Column "A"
assumes Simple Random Sampling methodology. If you are using
Telephone,
Internet or
Postal data collection methodology then sample size calculated
in column "A" is a initial sample size. If clustering of sampling units for this type of data
collection methodology is not used then you can ignore column "B" and go straight to column "C"
which requires expected values for Response Rates, Eligibility and Coverage Rates.
CONFIDENCE LEVEL - Probability
Statistical inference from surveys is typically expressed in the form of Confidence Intervals that
the population value lies within +/- % from the estimated sample value. If estimated proportion from
the sample is 30% then we may say, with 95% confidence (or, another way, there is a chance 95 in 100),
that the population value lies between 27% and 33% i.e. +/- 3%.
In this box you need to enter the confidence level that you have in your statement about population
value. Usually this is 95% but it could be 99% or 90%.
PRECISION REQUIRED - Confidence Interval
Precision required is often referred to as margin of error. If we are asked to provide an estimate
within +/- 4% then in the box for precision required we need to enter 4. Confidence interval and
confidence level are part of the same statement.
POPULATION SIZE
Precision of the sample estimate depends on the sample size only and not on the population size.
We have included population size in the Sample Size Calculator but you will quickly realise
that population size have very little effect on the final sample size. However, for populations
that have only few 1000s members population size make a small difference when calculating required
sample size.
If your population is large then in this box you can enter value 1,000,000.

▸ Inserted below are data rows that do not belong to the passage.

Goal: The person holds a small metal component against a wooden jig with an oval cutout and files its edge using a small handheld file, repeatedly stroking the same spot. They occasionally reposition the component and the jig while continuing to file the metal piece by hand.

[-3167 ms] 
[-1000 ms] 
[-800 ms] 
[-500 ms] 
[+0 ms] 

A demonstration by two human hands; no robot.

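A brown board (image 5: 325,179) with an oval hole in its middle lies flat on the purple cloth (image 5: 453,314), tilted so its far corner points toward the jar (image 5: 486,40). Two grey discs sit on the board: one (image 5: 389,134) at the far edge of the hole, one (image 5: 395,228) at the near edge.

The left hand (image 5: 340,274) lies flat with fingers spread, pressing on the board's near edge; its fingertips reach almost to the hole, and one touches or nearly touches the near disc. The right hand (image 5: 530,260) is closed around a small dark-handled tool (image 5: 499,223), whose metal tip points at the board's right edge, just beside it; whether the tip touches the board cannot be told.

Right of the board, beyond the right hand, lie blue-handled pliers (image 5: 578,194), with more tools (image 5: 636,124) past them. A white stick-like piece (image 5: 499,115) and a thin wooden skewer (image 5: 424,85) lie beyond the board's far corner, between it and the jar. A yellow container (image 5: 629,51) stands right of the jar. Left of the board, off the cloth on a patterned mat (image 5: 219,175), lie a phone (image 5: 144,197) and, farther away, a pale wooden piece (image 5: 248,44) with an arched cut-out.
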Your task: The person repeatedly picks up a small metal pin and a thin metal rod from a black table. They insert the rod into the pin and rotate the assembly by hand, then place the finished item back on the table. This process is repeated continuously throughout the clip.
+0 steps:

ESTIMATED PROPORTION IN THE POPULATION
To calculate required sample size we need to know variability in the population of the variable
under study. Variability in the population differ from one variable to another and it is not
known in advance. When estimating proportions variability is highest when proportion is equal
50%.
In this box, as a default value we have set proportion to be equal to 50% and for this value the sample size will be at is maximum.
Column "B"
allows us to adjust sample size calculated in column A for the
effect of clustering.
You will need to provide two parameters in order to calculate Design effect on the sample size: Intra-cluster
Correlation Coefficient and the number of interviews required within each cluster. Intra-cluster correlation
values are portable and can be "borrowed" from previous surveys (if available). Knowing intra-cluster
correlation and number of interviews per cluster allow us to calculate Design effect.
INTRA-CLUSTER CORRELATION
Intra-cluster (Intraclass) correlation measures similarity of people within
the same cluster compared to how similar they are to the people in other clusters. Income or voting
patterns tend to have higher intra-cluster correlations because households who live next to each other
tend to have similar financial status or voting preferences. Behavioural and attitudinal variables
tend to have smaller intra-cluster correlations. The smaller the geographical size of the first stage
sampling unit the higher the intra-cluster correlations for various characteristics of interest.
Values of intra-cluster correlation depend on the geographical size of clusters and every variable
within one survey will have different intra-cluster correlation coefficient. Some values of intra-cluster
correlation are listed below (they have been collected and averaged from various sources and can serve
as an indication of possible effects of cluster homogeneity on design effect).
Ethnic origin = from 0.06 to 0.25 or 0.27
Tenure = from 0.20 to 0.40
Party political identification =>
Conservative = 0.08
Labour = 0.12
Liberal Democrat = 0.04
Religion = 0.21 for non Christians and 0.03 for Christians
NUMBER OF INTERVIEWS WITHIN CLUSTER
It is always more efficient sample design that allows for selection of large number of first-stage
sampling units (clusters) and smaller number of households or persons within selected clusters. If
geographical area selected to represent the cluster is small in size it is advisable to select as
few as possible respondents from the cluster and increase the number of clusters. This decision will
obviously depend on the available budget and will be traded with the loss of precision of the survey estimates.
DESIGN EFFECT (Deff)
The Design effect (Deff) is a factor that summarise effects of complex sample designs, such as
clustering and stratification by comparing variance of the simple random sample with variance from
complex sample design. If Deff=1 then precision of, for example, stratified cluster sample, is the
same as precision from simple random sample. when using clustering in the sample design then in
most cases Deff>1 and reflects losses due to clustering i.e. homogeneity of the sample clusters.
*** Effect on Confidence Interval ***
If your survey results are based on cluster sample design and you use simple random sample formula
to calculate confidence intervals (these are provided as a standard output of many standard statistical
packages) then you would fail to adjust confidence interval for the amount equal to SQUARE ROOT of Deff.
For example, if design effect calculated in column "B" is 1.7 then you need to adjust confidence interval
by factor of 1.3 (SQUARE ROOT of 1.7=1.3). For example, if you estimated that your population proportion
lies within +/- 3% then, assuming design factor of 1.3 will increase width of the interval to 1.3 x 3 =
+/- 3.9%. Note that Design factor, often denoted as Deft, is related to standard errors and they can be
"borrowed" from other similar surveys.
Column "C"
allows us to adjust calculated sample sizes in columns "A" and "B" for Response
Rates, Eligibility Rates and Coverage Rates.
RESPONSE RATE
Response rate refers to the number of completed interviews by eligible units in the sample. If we
expect that 20% of the sampled elements will not respond than our response rate will be 80.
ELIGIBILITY RATE
If population of interest are males 24-54 and on average we expect 85% per dwelling then in the box
enter eligibility rate of 85.
COVERAGE RATE
If we are sure that our sampling frame covers all elements of the survey population then in this box
we need to write 100. Deliberate exclusion are not regarded as non-coverage. For example, if we want
to survey adults 18+ then exclusion of population under 18 would not be considered as coverage problem.
But if our sampling frame fail to include all eligible members of the population then coverage rate
will be less than 100%.